Ce financement inaugure une série de trois opérations programmées et vient soutenir la feuille de route nationale pour l’emploi. L’objectif affiché est d’élargir les opportunités professionnelles, en particulier pour les jeunes et les femmes, tout en accompagnant les mutations structurelles de l’économie. D’ici 2029, plus de 330.000 demandeurs d’emploi devraient bénéficier de dispositifs renforcés d’accompagnement et de formation, avec une attention particulière portée à l’adéquation entre les compétences et les besoins du secteur privé.
L’inclusion des femmes constitue un autre axe majeur de ce programme. Le dispositif prévoit notamment l’augmentation de l’offre de services de garde d’enfants, avec la création de plus de 40.000 nouvelles places, ainsi que 1.200 emplois directs dans ce secteur. Une mesure destinée à lever l’un des freins persistants à la participation féminine au marché du travail.
Au-delà de l’emploi, le programme s’attaque aux contraintes structurelles qui pèsent sur les entreprises, en particulier les PME. Il prévoit une modernisation du cadre d’insolvabilité, un renforcement des mécanismes de garantie de crédit et une simplification des procédures d’investissement, notamment via les Centres régionaux d’investissement. L’enjeu est clair : améliorer l’environnement des affaires pour stimuler l’initiative privée et encourager l’émergence d’entreprises à fort potentiel.

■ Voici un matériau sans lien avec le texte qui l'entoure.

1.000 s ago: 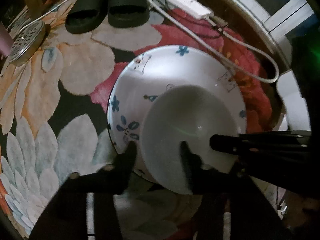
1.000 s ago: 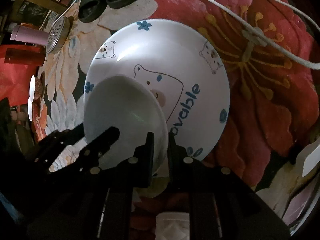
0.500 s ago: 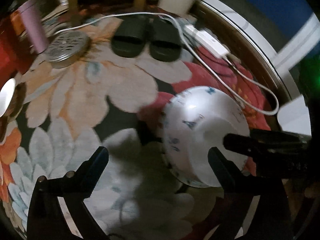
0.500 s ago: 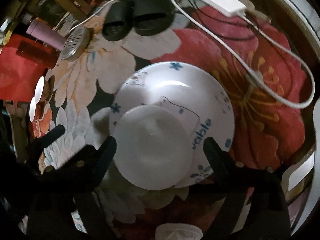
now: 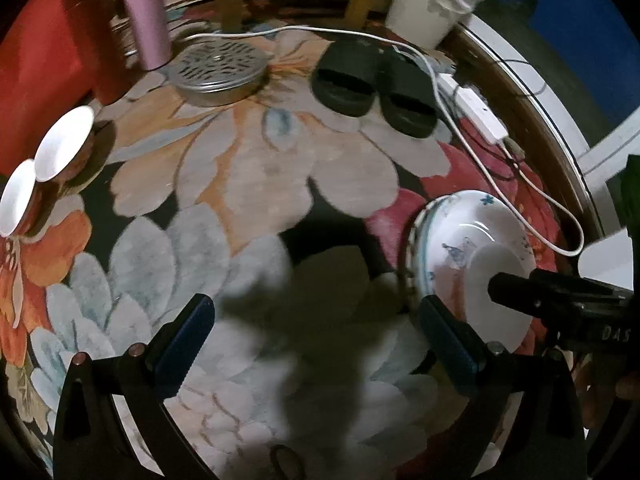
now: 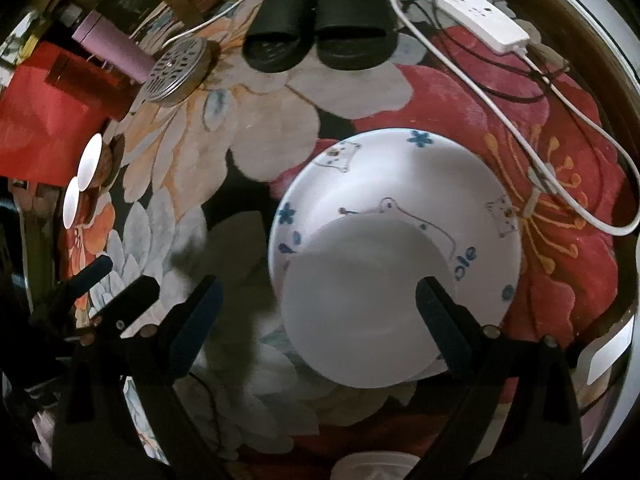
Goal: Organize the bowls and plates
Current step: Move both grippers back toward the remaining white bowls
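A large white plate (image 6: pixel 400 184) printed with bears and blue flowers lies on the flowered carpet. A smaller plain white plate (image 6: pixel 360 300) rests on top of it. My right gripper (image 6: pixel 320 320) hovers above the small plate, its jaws opening; the plate shows between the fingers, untouched by the pads. My left gripper (image 5: pixel 318 340) stands open over bare carpet, left of the printed plate (image 5: pixel 460 232) and small plate (image 5: pixel 492 264). Two brown bowls (image 5: pixel 64 148) with white insides sit at the far left.
Black slippers (image 5: pixel 372 80), a perforated metal tin (image 5: pixel 218 66) and a pink bottle (image 5: pixel 146 12) lie at the carpet's far side. A white cable (image 6: pixel 460 72) and power strip (image 6: pixel 472 16) run past the plates on the right. A white bucket (image 5: pixel 428 4) stands behind.
Both grippers let go of the small white plate's rim and opened wide. Both rose; the left one moved away to the left, over the carpet.
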A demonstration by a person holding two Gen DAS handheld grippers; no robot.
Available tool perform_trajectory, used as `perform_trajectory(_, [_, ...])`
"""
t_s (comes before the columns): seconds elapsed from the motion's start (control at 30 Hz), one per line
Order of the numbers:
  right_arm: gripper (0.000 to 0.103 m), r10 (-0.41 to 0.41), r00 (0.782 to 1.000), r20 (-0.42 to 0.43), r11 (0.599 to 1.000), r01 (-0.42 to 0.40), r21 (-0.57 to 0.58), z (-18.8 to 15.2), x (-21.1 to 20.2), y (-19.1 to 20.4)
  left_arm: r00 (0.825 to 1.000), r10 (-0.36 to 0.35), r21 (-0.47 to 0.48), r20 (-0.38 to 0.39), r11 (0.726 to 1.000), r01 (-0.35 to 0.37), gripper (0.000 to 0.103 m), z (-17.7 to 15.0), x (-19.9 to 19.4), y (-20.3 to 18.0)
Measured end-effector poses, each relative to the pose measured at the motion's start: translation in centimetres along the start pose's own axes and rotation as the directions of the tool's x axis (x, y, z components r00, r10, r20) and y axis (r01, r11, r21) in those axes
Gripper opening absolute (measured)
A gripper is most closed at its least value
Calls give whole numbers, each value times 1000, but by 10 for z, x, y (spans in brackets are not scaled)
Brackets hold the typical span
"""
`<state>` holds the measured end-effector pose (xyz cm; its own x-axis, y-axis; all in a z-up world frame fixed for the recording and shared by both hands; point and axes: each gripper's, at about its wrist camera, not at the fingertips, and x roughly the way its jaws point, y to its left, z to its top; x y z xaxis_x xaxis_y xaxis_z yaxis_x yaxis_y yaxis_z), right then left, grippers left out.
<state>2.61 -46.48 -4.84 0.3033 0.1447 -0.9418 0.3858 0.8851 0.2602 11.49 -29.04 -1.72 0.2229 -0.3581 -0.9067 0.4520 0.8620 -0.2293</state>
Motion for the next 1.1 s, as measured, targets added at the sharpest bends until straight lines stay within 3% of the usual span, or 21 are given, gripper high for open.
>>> perform_trajectory(1.1, [99, 27, 998, -59, 985, -36, -171, -16, 35, 103, 996, 87, -176, -6, 981, -87, 102, -40, -31, 117])
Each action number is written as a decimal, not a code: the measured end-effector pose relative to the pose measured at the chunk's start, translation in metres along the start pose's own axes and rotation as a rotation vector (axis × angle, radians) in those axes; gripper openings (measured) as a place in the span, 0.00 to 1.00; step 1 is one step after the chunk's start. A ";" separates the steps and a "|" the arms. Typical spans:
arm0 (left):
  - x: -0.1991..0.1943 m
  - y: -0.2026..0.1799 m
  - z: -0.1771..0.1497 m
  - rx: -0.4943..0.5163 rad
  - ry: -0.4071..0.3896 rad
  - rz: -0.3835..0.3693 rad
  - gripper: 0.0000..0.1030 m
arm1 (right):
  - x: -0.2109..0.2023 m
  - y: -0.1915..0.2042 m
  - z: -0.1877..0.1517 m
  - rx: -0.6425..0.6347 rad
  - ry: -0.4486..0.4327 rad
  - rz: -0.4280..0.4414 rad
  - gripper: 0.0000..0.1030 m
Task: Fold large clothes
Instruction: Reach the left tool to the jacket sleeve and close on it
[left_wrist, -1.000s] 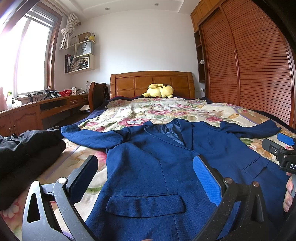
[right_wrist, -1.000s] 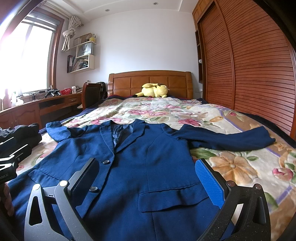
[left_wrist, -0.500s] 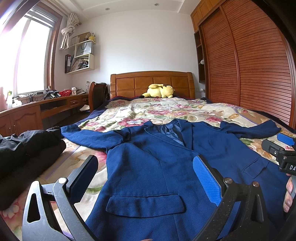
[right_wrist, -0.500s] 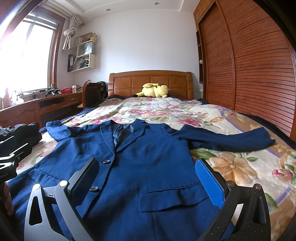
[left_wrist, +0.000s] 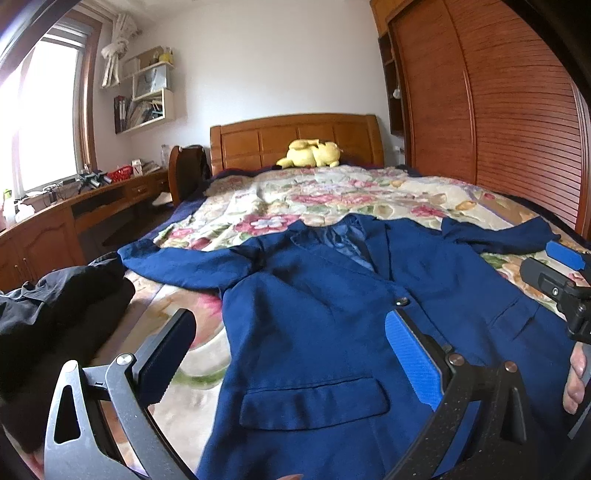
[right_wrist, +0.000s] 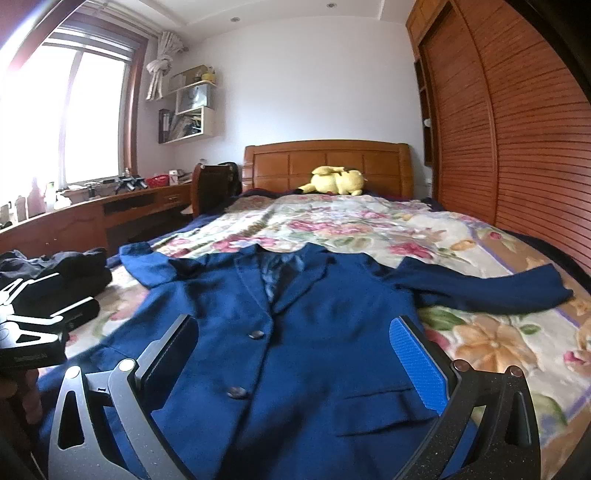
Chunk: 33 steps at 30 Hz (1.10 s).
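- The bed (left_wrist: 332, 192) carries a floral quilt.
- The blue jacket (left_wrist: 332, 317) lies face up and flat on the quilt, both sleeves spread outward.
- A black garment (left_wrist: 55, 306) sits at the bed's left edge.
- The left claw (left_wrist: 288, 354) and right claw (right_wrist: 291, 365) hover over the jacket's hem, both with jaws apart, gripping nothing.

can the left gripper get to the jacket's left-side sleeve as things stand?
Probably yes. The left gripper is open above the blue jacket, and the sleeve lies flat on the bedspread ahead and left, nothing on it. The black clothes pile sits beside it, not on the path.
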<state>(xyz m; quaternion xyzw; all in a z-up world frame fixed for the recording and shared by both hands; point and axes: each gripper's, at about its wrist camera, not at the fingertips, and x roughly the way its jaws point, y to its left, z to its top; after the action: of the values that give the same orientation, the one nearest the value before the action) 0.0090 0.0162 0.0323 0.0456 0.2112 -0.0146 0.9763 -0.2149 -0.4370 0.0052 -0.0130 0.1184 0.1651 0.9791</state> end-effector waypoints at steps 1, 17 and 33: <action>0.002 0.002 0.002 0.003 0.011 -0.001 1.00 | 0.001 0.001 0.001 -0.002 0.003 0.004 1.00; 0.050 0.078 0.021 0.025 0.141 0.023 1.00 | 0.053 0.030 0.037 -0.079 0.115 0.074 1.00; 0.150 0.143 0.038 -0.062 0.289 -0.008 0.91 | 0.142 0.050 0.078 -0.215 0.229 0.171 1.00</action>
<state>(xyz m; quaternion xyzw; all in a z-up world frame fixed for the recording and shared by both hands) 0.1681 0.1534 0.0165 0.0163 0.3499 -0.0053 0.9366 -0.0830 -0.3393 0.0476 -0.1260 0.2114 0.2569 0.9346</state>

La transition énergétique et industrielle occupe également une place centrale dans cette opération. Le financement vise à accélérer les investissements dans les énergies renouvelables, à développer l’efficacité énergétique et à soutenir l’expansion de l’industrie pharmaceutique marocaine à l’export. L’objectif est ambitieux : multiplier par près de sept les exportations du secteur d’ici 2029.
Pour la Banque mondiale, ces différents leviers sont étroitement liés. La création d’emplois, la croissance des entreprises et la transition écologique doivent progresser de manière coordonnée pour produire des effets durables. L’institution souligne ainsi que ce programme entend lever les obstacles qui freinent l’investissement privé et renforcer la résilience de l’économie face aux chocs extérieurs.
Ce soutien financier s’inscrit dans la continuité des réformes engagées par le Maroc. Il vise à accélérer leur mise en œuvre et à en amplifier les résultats, dans un contexte marqué par la nécessité de dynamiser la croissance et de réduire le chômage, notamment chez les jeunes.
Pour Ahmadou Moustapha Ndiaye, responsable régional à la Banque mondiale, le défi réside notamment dans la lente émergence d’entreprises à forte croissance, un facteur qui limite la création d’emplois. En agissant sur l’environnement des affaires et en ciblant les contraintes sectorielles, ce programme ambitionne de créer les conditions d’un développement plus inclusif et plus soutenu.
À travers cette opération, le Maroc cherche à consolider les bases d’une économie plus compétitive, capable de générer des emplois durables tout en accélérant sa transition vers un modèle de croissance plus vert et plus résilient.